Segment Open
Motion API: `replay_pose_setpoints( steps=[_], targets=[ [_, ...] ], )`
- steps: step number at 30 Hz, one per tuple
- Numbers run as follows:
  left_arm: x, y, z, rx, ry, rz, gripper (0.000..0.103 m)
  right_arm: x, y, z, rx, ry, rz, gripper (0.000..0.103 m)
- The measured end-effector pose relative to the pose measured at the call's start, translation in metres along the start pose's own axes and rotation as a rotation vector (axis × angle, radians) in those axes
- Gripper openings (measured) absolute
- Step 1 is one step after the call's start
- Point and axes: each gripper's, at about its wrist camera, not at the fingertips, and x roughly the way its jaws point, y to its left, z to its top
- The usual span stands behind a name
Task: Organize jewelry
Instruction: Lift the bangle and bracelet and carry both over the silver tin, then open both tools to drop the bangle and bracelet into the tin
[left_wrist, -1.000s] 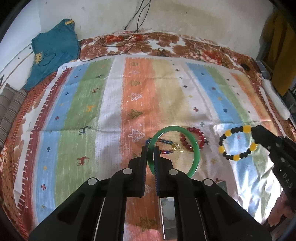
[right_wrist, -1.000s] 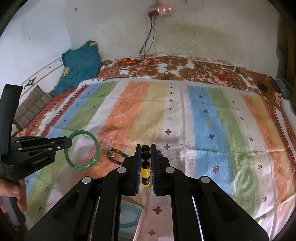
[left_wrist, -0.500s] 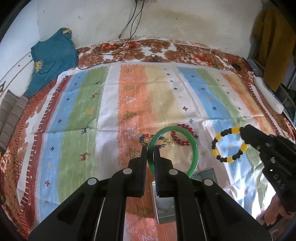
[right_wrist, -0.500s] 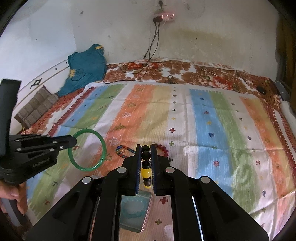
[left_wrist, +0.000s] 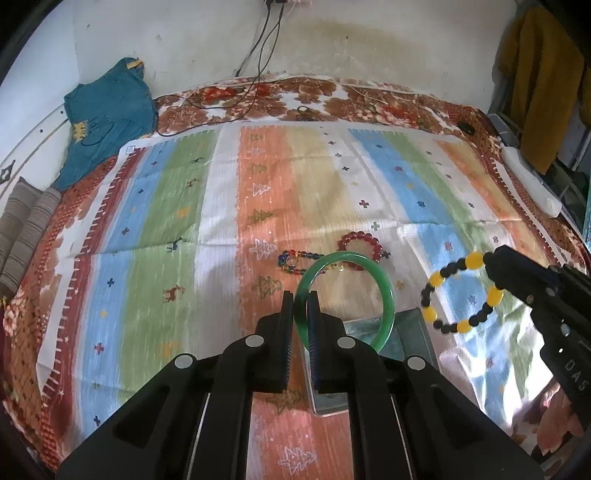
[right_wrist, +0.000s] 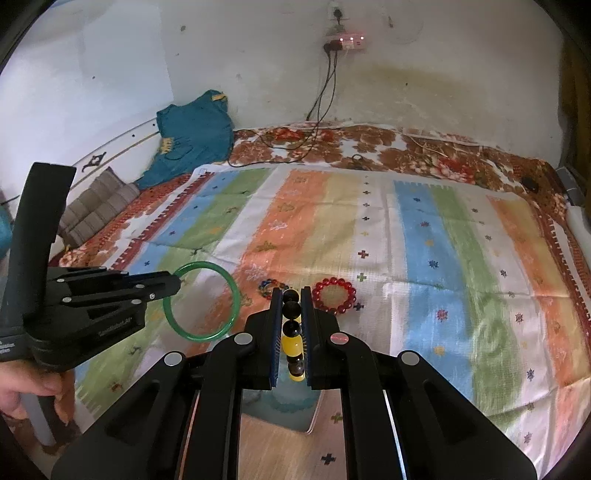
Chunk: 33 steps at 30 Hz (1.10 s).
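My left gripper (left_wrist: 300, 295) is shut on a green bangle (left_wrist: 384, 295), which hangs in the air above the striped cloth; from the right wrist view the same bangle (right_wrist: 201, 334) juts from the left gripper (right_wrist: 173, 284). My right gripper (right_wrist: 291, 295) is shut on a yellow-and-black bead bracelet (right_wrist: 291, 341), seen whole in the left wrist view as a bead bracelet (left_wrist: 461, 291) at the right gripper's (left_wrist: 493, 258) tip. Under both grippers sits a small teal-lined box (left_wrist: 410, 332), (right_wrist: 280, 406). A red bead bracelet (right_wrist: 334, 301) and a multicoloured bead bracelet (right_wrist: 269, 286) lie on the cloth beyond.
A striped cloth (left_wrist: 184, 221) covers a floral bedspread (left_wrist: 317, 96). A teal garment (left_wrist: 107, 114) and striped cushions (left_wrist: 26, 229) lie at the far left. Cables (right_wrist: 295, 144) run down the wall onto the bed. A person's hand (right_wrist: 22, 391) holds the left gripper's handle.
Both grippers have drawn back toward the near edge and risen a little, each keeping its bracelet. The teal-lined box has come further into view beneath them.
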Motion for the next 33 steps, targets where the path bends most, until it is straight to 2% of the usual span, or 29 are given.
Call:
replay_pose_setpoints(
  steps=[11,15,17,18,19,20,21,28,33],
  targets=[
    [-0.014,-0.009,-0.017,0.013,-0.004,-0.01,0.007,-0.009,0.005,-0.015,-0.008,0.016,0.008,0.011],
    [-0.017,-0.013,-0.022,0.018,0.002,-0.026,0.007,-0.007,0.004,-0.018,0.004,0.055,0.035,0.011],
    [-0.017,-0.014,-0.022,0.012,0.005,-0.032,0.011,-0.005,0.002,-0.019,0.009,0.065,0.032,0.012],
    [-0.017,-0.013,-0.022,0.008,0.002,-0.03,0.011,-0.006,0.001,-0.019,0.008,0.061,0.024,0.015],
    [-0.017,-0.012,-0.022,0.003,-0.001,-0.023,0.017,-0.006,-0.001,-0.019,0.01,0.057,0.016,0.019],
    [-0.017,-0.011,-0.022,-0.004,-0.001,-0.023,0.024,-0.006,-0.003,-0.019,0.018,0.057,0.012,0.029],
    [-0.016,-0.01,-0.022,-0.01,0.0,-0.024,0.025,-0.006,-0.006,-0.019,0.03,0.059,0.008,0.033],
    [-0.011,0.004,-0.02,-0.047,0.012,0.002,0.035,0.001,-0.021,-0.016,0.081,0.071,-0.026,0.04],
    [-0.009,0.01,-0.019,-0.068,0.016,0.008,0.035,0.0,-0.033,-0.013,0.126,0.063,-0.032,0.04]
  ],
)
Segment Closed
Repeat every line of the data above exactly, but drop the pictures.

Motion API: `replay_pose_setpoints( steps=[_], targets=[ [_, ...] ], )`
- steps: step number at 30 Hz, one per tuple
- Numbers run as follows:
  left_arm: x, y, z, rx, ry, rz, gripper (0.000..0.103 m)
  right_arm: x, y, z, rx, ry, rz, gripper (0.000..0.103 m)
- The measured end-effector pose relative to the pose measured at the call's start, translation in metres along the start pose's own axes and rotation as a rotation vector (axis × angle, radians) in those axes
- Gripper openings (measured) absolute
- Step 1 is one step after the call's start
- Point and axes: each gripper's, at about its wrist camera, not at the fingertips, and x roughly the way its jaws point, y to its left, z to its top
- The usual span stands behind a name
Task: Organize jewelry
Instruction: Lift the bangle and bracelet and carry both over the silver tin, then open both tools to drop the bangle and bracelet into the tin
[left_wrist, -1.000s] 
[right_wrist, -1.000s] 
[left_wrist, -0.500s] 
[right_wrist, -0.500s] 
[left_wrist, +0.000s] 
[right_wrist, +0.000s] 
Chunk: 33 steps at 30 Hz (1.10 s).
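My left gripper (left_wrist: 300, 295) is shut on a green bangle (left_wrist: 384, 295), which hangs in the air above the striped cloth; from the right wrist view the same bangle (right_wrist: 201, 334) juts from the left gripper (right_wrist: 173, 284). My right gripper (right_wrist: 291, 295) is shut on a yellow-and-black bead bracelet (right_wrist: 291, 341), seen whole in the left wrist view as a bead bracelet (left_wrist: 461, 291) at the right gripper's (left_wrist: 493, 258) tip. Under both grippers sits a small teal-lined box (left_wrist: 410, 332), (right_wrist: 280, 406). A red bead bracelet (right_wrist: 334, 301) and a multicoloured bead bracelet (right_wrist: 269, 286) lie on the cloth beyond.
A striped cloth (left_wrist: 184, 221) covers a floral bedspread (left_wrist: 317, 96). A teal garment (left_wrist: 107, 114) and striped cushions (left_wrist: 26, 229) lie at the far left. Cables (right_wrist: 295, 144) run down the wall onto the bed. A person's hand (right_wrist: 22, 391) holds the left gripper's handle.
Both grippers have drawn back toward the near edge and risen a little, each keeping its bracelet. The teal-lined box has come further into view beneath them.
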Motion for the next 33 steps, targets where the path bends most, until it is straight to 2% of the usual span, or 29 are given.
Call:
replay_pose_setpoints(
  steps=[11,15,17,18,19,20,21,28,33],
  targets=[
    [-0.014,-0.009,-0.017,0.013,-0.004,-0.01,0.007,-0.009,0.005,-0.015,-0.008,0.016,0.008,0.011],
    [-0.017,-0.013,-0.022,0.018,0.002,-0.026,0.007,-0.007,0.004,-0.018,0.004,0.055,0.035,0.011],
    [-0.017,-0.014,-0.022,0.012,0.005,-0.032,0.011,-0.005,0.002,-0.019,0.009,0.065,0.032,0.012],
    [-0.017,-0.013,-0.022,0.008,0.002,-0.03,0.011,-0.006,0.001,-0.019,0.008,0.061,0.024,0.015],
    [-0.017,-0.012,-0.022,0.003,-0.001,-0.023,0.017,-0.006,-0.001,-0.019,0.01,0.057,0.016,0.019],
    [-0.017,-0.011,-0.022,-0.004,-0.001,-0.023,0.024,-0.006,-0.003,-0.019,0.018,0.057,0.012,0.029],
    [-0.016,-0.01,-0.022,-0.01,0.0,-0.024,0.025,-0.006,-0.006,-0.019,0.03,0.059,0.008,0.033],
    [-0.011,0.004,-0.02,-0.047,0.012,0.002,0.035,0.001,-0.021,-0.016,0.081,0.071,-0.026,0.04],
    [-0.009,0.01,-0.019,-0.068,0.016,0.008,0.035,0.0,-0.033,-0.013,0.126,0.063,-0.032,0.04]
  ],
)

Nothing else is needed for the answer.